‘Disqualified by Association’

In the dynamic landscape of disclosure checking and safeguarding, it’s crucial to stay informed about the latest developments. One significant change came in July 2018 when the government announced revisions to the “disqualified by association” rules. While seemingly minor, these changes hold significant implications for individuals seeking employment that requires an enhanced disclosure check. By understanding and embracing these updates, you can proactively navigate the landscape and unlock new opportunities.

So, what exactly does “disqualified by association” mean? Across the UK, police forces maintain lists of individuals whose crimes are deemed severe enough to permanently ban them from applying for jobs involving vulnerable groups. While many associate these rules with working with children, they also extend to other vulnerable populations, including the elderly, people with disabilities, and others. Until recently, this disqualification extended to immediate family members as well. In other words, anyone residing at the same address as the disqualified person could also face restrictions due to their association. This meant that someone could be barred from certain types of work because of the crimes committed by their spouse, adult child, or sibling.

However, in July 2018, the law underwent changes to eliminate this “disqualification by association” for individuals applying for work in specific settings. Those previously disqualified by association are now permitted to pursue employment in schools, hospitals, after-school clubs, and similar environments. While they still need to undergo their own Disclosure and Barring Service (DBS) check, the decision to employ them hinges on the information revealed in their individual disclosure form.
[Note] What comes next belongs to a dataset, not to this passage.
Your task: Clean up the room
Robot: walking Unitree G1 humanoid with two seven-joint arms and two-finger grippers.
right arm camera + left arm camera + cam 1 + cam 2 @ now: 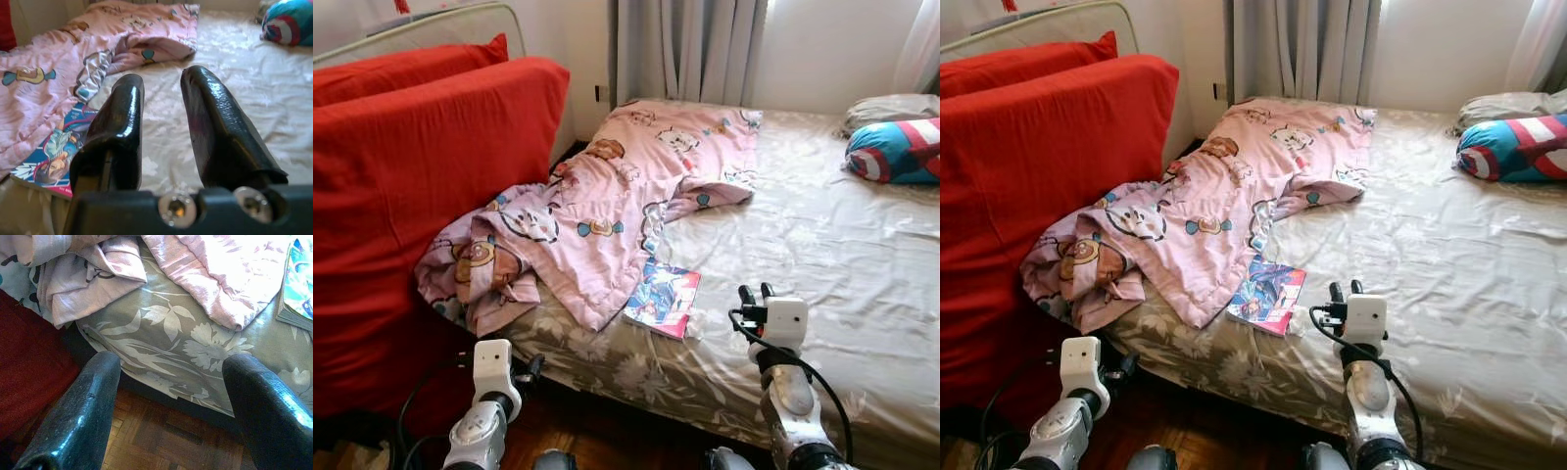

The key point is that there is no longer an automatic ban, and each case is assessed on its own merits.

It’s important to note that these changes do not grant everyone previously disqualified by association the freedom to apply for any job without limitations. Certain areas of work remain restricted to them, primarily roles involving caregiving within a person’s home, such as being a childminder. Even if the disqualified person is absent from the premises during childminding or work, it is deemed too risky to place children in an environment where a disqualified individual resides.

As you navigate these changes, it’s crucial to stay informed and proactive. Keep abreast of the latest regulations and understand the implications for your desired employment opportunities. Consider seeking guidance from professionals well-versed in safeguarding and disclosure checking processes to ensure you make informed decisions. Remember, these changes open doors to new possibilities, allowing individuals to pursue meaningful work and contribute positively to society while upholding the paramount importance of safeguarding vulnerable groups.


Embrace the opportunities that arise and proactively shape your future, knowing that the evolving landscape of disclosure checking and safeguarding holds the potential for personal growth and professional advancement.